Show the lines of the material that contain the word "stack".

Source records:
#####
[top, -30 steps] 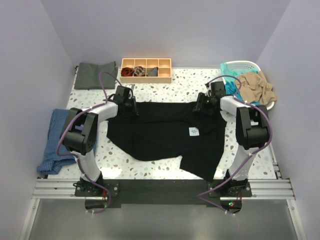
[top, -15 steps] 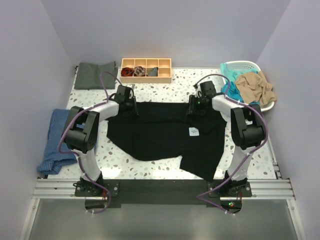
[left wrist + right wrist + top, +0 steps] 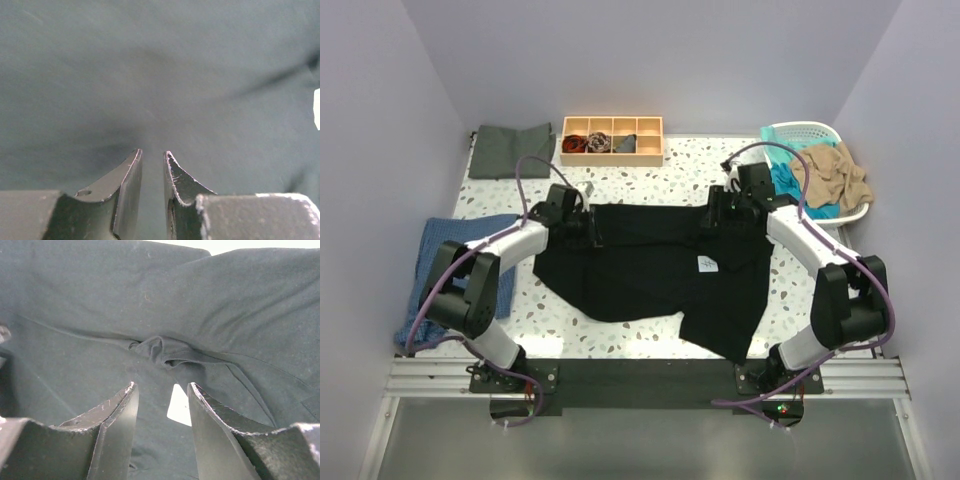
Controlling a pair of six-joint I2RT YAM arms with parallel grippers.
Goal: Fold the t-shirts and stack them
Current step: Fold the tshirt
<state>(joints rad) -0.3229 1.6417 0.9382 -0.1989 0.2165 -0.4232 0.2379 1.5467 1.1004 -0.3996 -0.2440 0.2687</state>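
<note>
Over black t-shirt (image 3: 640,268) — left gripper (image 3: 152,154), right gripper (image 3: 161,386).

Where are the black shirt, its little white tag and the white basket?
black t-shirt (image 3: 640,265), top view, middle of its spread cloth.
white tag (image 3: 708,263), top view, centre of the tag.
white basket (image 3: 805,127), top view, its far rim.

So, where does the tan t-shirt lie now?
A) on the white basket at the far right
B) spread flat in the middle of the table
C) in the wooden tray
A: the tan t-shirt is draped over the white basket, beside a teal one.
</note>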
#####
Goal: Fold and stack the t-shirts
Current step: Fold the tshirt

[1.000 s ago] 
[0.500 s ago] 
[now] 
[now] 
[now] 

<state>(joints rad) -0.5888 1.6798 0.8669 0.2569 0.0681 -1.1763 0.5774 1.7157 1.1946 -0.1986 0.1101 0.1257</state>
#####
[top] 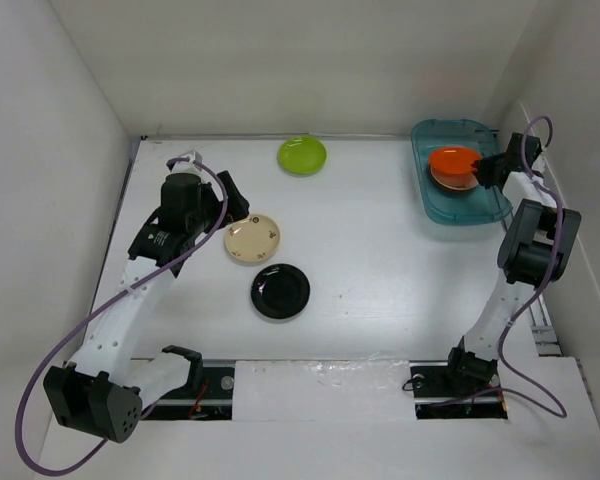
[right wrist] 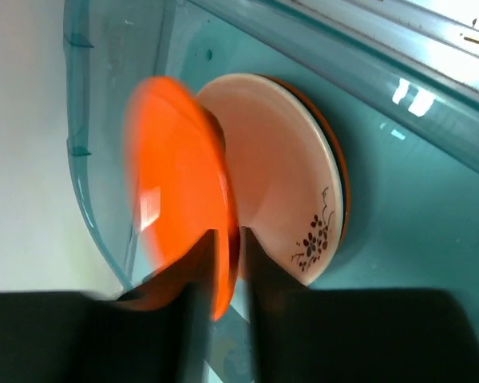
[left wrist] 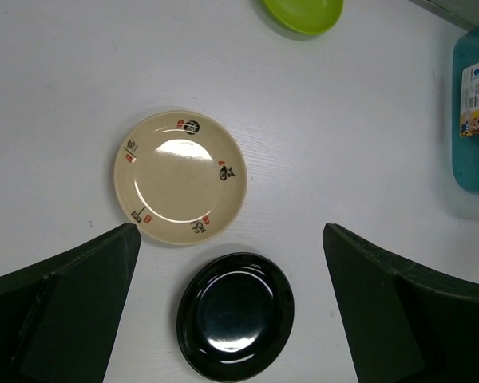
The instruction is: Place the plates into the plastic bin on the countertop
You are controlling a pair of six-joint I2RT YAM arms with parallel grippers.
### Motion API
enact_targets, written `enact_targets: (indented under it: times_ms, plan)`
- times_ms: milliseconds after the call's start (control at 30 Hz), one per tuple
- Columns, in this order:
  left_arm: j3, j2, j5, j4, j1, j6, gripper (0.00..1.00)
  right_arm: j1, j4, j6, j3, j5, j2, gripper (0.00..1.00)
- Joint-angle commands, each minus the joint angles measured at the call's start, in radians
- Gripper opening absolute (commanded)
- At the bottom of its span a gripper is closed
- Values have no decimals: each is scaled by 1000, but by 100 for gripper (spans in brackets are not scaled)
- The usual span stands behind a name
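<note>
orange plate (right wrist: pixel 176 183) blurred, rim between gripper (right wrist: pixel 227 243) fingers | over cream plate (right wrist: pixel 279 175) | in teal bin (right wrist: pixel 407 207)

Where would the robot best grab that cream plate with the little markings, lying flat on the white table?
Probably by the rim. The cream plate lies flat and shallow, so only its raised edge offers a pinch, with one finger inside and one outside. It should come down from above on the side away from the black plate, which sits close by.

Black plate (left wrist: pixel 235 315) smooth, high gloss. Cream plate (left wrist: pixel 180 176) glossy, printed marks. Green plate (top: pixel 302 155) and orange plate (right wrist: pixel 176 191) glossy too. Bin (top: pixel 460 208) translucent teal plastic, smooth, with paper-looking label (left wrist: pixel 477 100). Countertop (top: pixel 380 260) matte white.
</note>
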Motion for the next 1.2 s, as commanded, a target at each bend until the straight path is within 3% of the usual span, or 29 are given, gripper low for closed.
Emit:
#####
Exercise solution:
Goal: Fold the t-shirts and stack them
Goal: Fold and stack the t-shirts

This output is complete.